High above the bank of the Seine at Meudon stands the Bellevue, a restaurant de luxe, which was built only a few years ago, and has had a considerable vogue, but has suffered since the day of the automobile arrived, because it is hardly far enough from Paris to afford a good motor spin, though too far to be as convenient as the restaurants of the Bois.
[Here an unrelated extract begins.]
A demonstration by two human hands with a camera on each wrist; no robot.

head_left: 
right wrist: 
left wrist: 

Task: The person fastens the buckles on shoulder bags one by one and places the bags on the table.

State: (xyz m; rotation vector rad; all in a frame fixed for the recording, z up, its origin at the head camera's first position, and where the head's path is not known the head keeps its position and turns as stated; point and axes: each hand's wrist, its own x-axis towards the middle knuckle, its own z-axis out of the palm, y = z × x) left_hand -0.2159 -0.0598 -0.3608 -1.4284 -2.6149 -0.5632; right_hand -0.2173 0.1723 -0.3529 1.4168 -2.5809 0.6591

The Pompadour once had a villa where the picturesque white building now stands far above the river and overlooking all the country round, and in point of elegance the modern belles who dine on the terrace or in the white arched dining-rooms live up to the traditions of the place where the Grande Marquise held butterfly court; for one dons one's smartest frock for Bellevue. From the river a funicular leads up to the broad terraces in front of the Pavilion. Behind the restaurant the wooded hill climbs on up toward the sky, and on its top Flammarion's observatory is perched. There is a little hotel in the woods, an unimportant place, where Bellevue parties may stay over night if they do not care to go back to the city after a late dinner or supper,—and it is not always easy to get back to town if one has come out to Bellevue in plebeian fashion by train or boat, and lingered late in defiance of boat and railway time-tables. A party of Americans were stranded that way one night last summer. No train, no boat,—and no knowledge of the little hotel in the woods. No carriage to be had, unless les messieurs could wait indefinitely. Les messieurs, being New Yorkers, were not fond of waiting. They tucked the mesdames under their arms, and went out to reconnoitre. In the court stood a magnificent big touring-car, in charge of a liveried and stately chauffeur. One of the Americans boldly approached the imposing personage.
"My man," he said in French that was intelligible if scarcely academic, "I want you to take us into town."
The Frenchman stared in amazement.
"But, Monsieur, this is a private automobile. M. le baron is having supper in there with—eh bien, with a lady."
"Exactly," said the man from New York. "But you are going to take us to town. The baron will never know you're gone. I saw the lady."
The chauffeur lapsed into what Mark Twain would call "a profound French calm." He wrung his hands and rolled his eyes and shrugged his shoulders and called the gods to witness that the baron would eat him alive if he dared to consider such a proposition.